If passed, warned development analyst and activist Susan George, the
Multilateral Agreement on Investment would exempt
transnational corporations from most national labour laws, environmental
regulations and investment codes.

The agreement expressed pure free market ideology applied globally:
"Once it's in place, the south will have little to resist with.
This hasto be our first line of attack."

Other demands issued by the Alternative Davos included instituting a tax
on capital flows, eliminating tax havens and cancelling
the debts of all countries of the south - "not just the 20 or so
poorest". Wistful and unattainable?

In Davos's conference centre bunker, US officialspounded much more
chaste proposals to limit hair-trigger capital movements,
fix currency trading zones or design "early warning" systems for
troubled economies.

"We're not here to bend the ears of some masters of the universe,"
countered one of the Alternative Davos delegates. "We're
not asking.

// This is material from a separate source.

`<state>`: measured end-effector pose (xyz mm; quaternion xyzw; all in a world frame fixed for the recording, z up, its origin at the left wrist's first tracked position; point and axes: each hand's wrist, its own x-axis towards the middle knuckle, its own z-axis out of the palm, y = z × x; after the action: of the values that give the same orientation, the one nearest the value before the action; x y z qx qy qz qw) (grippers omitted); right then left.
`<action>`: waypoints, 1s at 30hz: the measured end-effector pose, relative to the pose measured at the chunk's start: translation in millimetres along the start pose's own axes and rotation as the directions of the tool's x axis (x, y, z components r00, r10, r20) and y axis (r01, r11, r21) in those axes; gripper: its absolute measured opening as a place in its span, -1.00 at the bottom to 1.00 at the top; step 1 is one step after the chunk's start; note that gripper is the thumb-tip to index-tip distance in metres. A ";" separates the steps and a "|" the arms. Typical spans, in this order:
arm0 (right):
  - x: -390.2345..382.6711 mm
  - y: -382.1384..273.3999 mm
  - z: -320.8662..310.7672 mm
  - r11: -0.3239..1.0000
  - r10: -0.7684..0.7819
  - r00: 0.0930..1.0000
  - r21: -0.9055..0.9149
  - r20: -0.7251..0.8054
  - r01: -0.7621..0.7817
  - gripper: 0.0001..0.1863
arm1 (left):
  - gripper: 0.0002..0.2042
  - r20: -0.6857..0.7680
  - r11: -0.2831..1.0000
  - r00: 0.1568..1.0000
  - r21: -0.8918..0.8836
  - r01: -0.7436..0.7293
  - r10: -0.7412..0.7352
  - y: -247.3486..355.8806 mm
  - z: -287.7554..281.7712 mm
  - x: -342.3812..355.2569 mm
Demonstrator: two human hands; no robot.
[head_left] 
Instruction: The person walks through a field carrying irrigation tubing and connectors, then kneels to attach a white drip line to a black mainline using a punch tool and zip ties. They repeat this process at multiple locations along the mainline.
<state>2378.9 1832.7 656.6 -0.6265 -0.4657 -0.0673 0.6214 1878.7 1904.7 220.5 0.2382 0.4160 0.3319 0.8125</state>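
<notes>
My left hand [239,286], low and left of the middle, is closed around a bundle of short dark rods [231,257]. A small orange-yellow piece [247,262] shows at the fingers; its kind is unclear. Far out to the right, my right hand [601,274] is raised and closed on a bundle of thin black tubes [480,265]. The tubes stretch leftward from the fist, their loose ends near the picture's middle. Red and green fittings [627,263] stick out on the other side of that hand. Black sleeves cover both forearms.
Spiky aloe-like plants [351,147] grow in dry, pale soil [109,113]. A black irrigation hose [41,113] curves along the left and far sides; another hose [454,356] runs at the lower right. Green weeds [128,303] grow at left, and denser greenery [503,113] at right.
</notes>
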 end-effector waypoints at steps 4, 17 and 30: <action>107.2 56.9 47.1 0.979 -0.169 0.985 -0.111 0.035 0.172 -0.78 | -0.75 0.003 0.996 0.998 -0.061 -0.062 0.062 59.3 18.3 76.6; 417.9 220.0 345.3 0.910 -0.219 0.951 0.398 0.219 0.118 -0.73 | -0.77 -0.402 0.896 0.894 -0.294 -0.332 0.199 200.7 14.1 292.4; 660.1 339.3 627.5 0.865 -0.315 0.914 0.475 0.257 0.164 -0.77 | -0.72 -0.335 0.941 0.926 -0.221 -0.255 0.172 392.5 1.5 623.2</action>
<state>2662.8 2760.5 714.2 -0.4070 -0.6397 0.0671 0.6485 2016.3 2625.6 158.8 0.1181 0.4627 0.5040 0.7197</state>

We're at the beginning of new struggles across the world
around these issues. Often they know nothing of one
another. Our aim is to link them."

The fissures and disquiet coursing through the official Davos meant that
sanitised versions of left-wing demands could feature in
the surgery being performed on the global economy. It's not for nothing
that Davos's theme this year was "responsible
globality", or that the words "a new social contract" featured in the
official proceedings.

"Their idea of a new social contract is a little wider consultation
which legitimises measures that - perhaps - could slightly soften
the social and developmental devastation achieved by free market
capitalism, " said Amin.

"Ours is different. It will come about only if the kinds of forces at
the Alternative Davos grow strong enough to engage and
eventually negotiate with dominant political and economic powers.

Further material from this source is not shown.